Qui sont ces sceptiques ?

Le climatoscepticisme a été bien étudié aux Etats-Unis. Naomie Oreskes et Eric Conway[N. Oreskes et E. Conway, Les marchands de doute, Paris, Editions le Pommier, 2012.]] y ont montré l’existence d’une stratégie du doute orchestrée par une nébuleuse d’organisations puissamment financées avec pour objectif la défense du libre marché contre la régulation des Etats. Rien de tel chez nous jusqu’à présent. Les climatosceptiques européens représentent plutôt une poignée de personnalités isolées, rarement impliqués directement dans la recherche scientifique sur le climat, et sans ressources financières importantes[[J.B. Cromby Les médias face aux controverses climatiques en Europe dans Controverses climatiques, sciences et politique, ouvrage collectif sous la direction de J.M. Decroly F. Gemenne et E. Zaccaï, Paris, Editions Science Po, 2012, p. 163.]]. En Belgique, ces personnalités se sont toutefois organisées au sein d’un collectif « 15 vérités qui dérangent ». Outre la publication d’un ouvrage du même nom développant leurs arguments et [une page facebook alimentée régulièrement, les sceptiques belges semblent mener une stratégie plus élaborée comme le laisse entendre un des membres du collectif, Drieu Godefridi : « Cette audition au Parlement (en mars 2012) est le résultat d’un long travail, on a pas été auditionnés par hasard. On s’est mis ensemble – un groupe de scientifiques, de journalistes, de politiques etc. – et on s’est dit qu’on allait essayer de faire quelque chose. D’abord en Belgique, puis essayer de voir si on ne pouvait pas essaimer ailleurs en Europe[Propos tenus en avril 2012 à l’Institut Turgot et cités par Noé Lecocq, [Quand les climatosceptiques révèlent leur stratégie ]] ».
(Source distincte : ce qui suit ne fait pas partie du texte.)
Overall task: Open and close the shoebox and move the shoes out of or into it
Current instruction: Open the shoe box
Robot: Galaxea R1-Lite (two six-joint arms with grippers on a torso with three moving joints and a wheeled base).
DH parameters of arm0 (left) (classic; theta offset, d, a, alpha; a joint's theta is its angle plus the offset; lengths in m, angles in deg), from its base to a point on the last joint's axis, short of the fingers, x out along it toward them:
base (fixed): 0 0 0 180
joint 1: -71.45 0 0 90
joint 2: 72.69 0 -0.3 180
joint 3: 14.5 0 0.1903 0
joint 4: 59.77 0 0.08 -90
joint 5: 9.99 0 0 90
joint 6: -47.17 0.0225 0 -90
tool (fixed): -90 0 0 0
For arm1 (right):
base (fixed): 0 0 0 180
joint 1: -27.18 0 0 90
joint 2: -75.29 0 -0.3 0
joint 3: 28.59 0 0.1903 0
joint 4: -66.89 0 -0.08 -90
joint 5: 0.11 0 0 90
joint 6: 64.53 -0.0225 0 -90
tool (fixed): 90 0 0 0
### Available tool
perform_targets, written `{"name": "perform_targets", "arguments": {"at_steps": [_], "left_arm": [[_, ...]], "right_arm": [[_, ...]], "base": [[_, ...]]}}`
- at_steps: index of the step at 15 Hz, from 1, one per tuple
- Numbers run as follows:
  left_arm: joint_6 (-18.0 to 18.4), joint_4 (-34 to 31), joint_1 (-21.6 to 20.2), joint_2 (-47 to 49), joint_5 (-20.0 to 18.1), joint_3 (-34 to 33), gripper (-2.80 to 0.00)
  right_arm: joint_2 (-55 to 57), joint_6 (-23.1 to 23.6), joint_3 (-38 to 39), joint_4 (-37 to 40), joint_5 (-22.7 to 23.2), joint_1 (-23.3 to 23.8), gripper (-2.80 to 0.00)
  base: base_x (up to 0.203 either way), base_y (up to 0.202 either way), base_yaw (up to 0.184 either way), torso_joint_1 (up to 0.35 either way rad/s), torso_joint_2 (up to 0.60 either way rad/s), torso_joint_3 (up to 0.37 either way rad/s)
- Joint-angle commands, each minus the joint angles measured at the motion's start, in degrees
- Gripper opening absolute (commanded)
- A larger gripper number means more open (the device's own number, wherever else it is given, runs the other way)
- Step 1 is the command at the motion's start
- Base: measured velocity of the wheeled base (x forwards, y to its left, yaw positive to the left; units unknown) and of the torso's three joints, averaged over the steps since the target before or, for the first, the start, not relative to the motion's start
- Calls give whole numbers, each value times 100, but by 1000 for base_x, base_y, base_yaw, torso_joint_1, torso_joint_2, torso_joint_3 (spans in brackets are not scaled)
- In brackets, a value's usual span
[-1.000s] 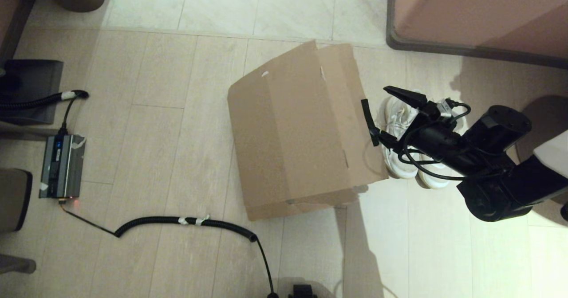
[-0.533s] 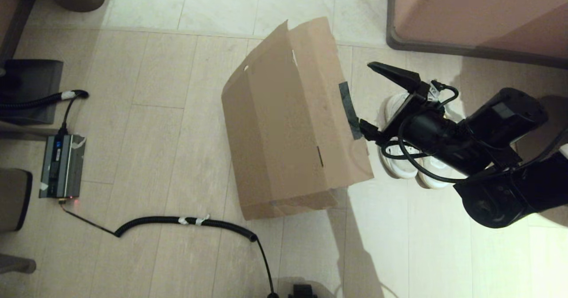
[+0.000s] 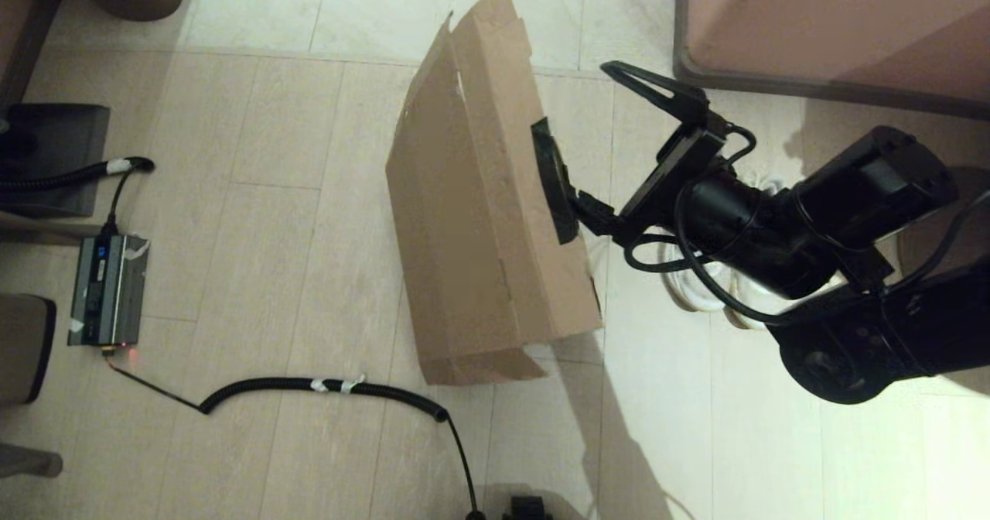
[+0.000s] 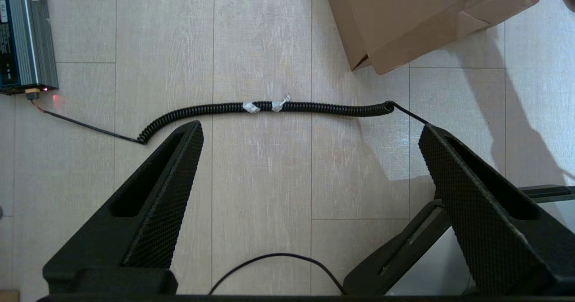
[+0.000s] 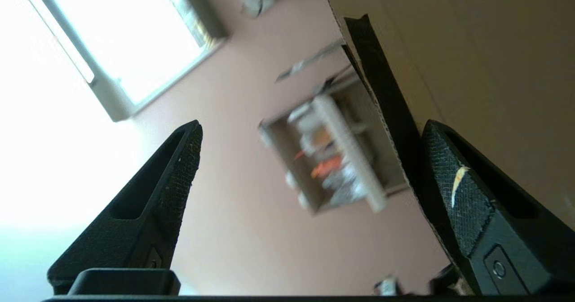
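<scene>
brown shoebox (image 3: 464, 218), black tape strip (image 3: 555, 183), white shoes (image 3: 696, 288)

Shoebox (image 3: 472, 218): plain brown cardboard, standing on the floor, hinged lid flap raised steeply, nearly upright. 1 black tape strip (image 3: 555, 187) runs along the flap's free edge. Shoes (image 3: 700, 288): white pair on the floor just beside the box, outside it, largely hidden behind the arm.
</scene>
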Motion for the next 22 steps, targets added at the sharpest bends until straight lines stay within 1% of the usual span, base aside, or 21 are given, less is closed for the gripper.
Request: {"name": "perform_targets", "arguments": {"at_steps": [1, 4, 5, 7, 10, 13, 14, 16, 17, 20, 22], "left_arm": [[2, -1, -2, 9, -4, -44, 0], [2, 8, -2, 9, -4, -44, 0], [2, -1, -2, 9, -4, -44, 0], [2, 3, -2, 9, 2, -44, 0], [2, 6, -2, 9, -4, -44, 0], [2, 0, -2, 9, 3, -44, 0], [2, 8, -2, 9, -4, -44, 0], [2, 8, -2, 9, -4, -44, 0], [2, 0, -2, 9, 4, -44, 0], [2, 7, -2, 9, 3, -44, 0], [2, -1, -2, 9, -4, -44, 0]], "right_arm": [[202, -60, -160, -49, 20, -326, 0], [615, -14, -322, -49, 17, -797, 0], [796, -12, -446, -49, 20, -1023, 0], [1201, -13, -896, -49, 43, -1348, 0], [1687, -20, -1519, -49, 60, -1996, 0], [2112, -7, -1761, -49, 86, -2500, 0], [2258, 35, -1826, -49, 84, -2605, 0], [2493, 477, -1930, -49, 74, -2684, 0], [2501, 557, -1907, -49, 70, -2622, 0], [2453, 647, -1845, -49, 66, -2224, 0], [2467, 871, -1801, -49, 70, -1870, 0]], "base": [[0, 0, 0, 0, 0, 0], [0, 0, 0, 0, 0, 0], [0, 0, 0, 0, 0, 0], [0, 0, 0, 0, 0, 0], [0, 0, 0, 0, 0, 0], [0, 0, 0, 0, 0, 0], [0, 0, 0, 0, 0, 0], [0, 0, 0, 0, 0, 0], [0, 0, 0, 0, 0, 0], [0, 0, 0, 0, 0, 0], [0, 0, 0, 0, 0, 0]]}}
Le climatoscepticisme dans les médias

Ces sceptiques se présentent volontiers comme victimes d’un parti pris favorable de la presse en faveur des « thèses du GIEC » et déplorent le manque de relais des discours alternatifs. Ils réclament, au nom de la démocratie, la mise en débat public de la question climatique. Quoi de plus légitime à première vue ? Et pourtant, les climatosceptiques créent se faisant une subtile confusion des registres entre débat scientifique et débat politique. Nombreux sont ceux qui « tombent dans le panneau » – y compris dans les rédactions, qui comptent de moins en moins de journalistes spécialisés dans les matières environnementales. D’autant plus que cela « fonctionne médiatiquement » comme l’explique l’économiste Olivier Godart, directeur de recherche au CNRS : « Les climato-sceptiques offrent aux médias une actualité saignante – il y a du conflit, il y aura peut-être du sang versé… – et ils leurs donnent le beau rôle : la dénonciation, le dévoilement « de la vérité qu’on nous cache » et la controverse fait audience »[[Dans Controverses climatiques, sciences et politique, op. cit., pp. 132-133.]].

Débat politique et débat scientifique

Pour les Professeurs Thierry Libaert et Dominique Bourg, « il convient d’abord, et c’est l’essentiel, de ne pas confondre l’expression d’un débat public médiatisé avec le débat scientifique. Ce dernier a ses propres règles, notamment celle – draconienne – de l’évaluation anonyme des articles par les pairs. Il a ses propres critères, comme la rigueur méthodologique et les conditions de l’expérimentation. Il a surtout sa propre temporalité : une publication scientifique nécessite en moyenne trois à quatre ans de travail entre la recherche elle-même, sa validation, ses révisions et son acceptation finale. »[Propos issus d’un article paru dans le journal Le Monde « [Faut-il débattre avec les climato-sceptiques », 21 octobre 2013.]]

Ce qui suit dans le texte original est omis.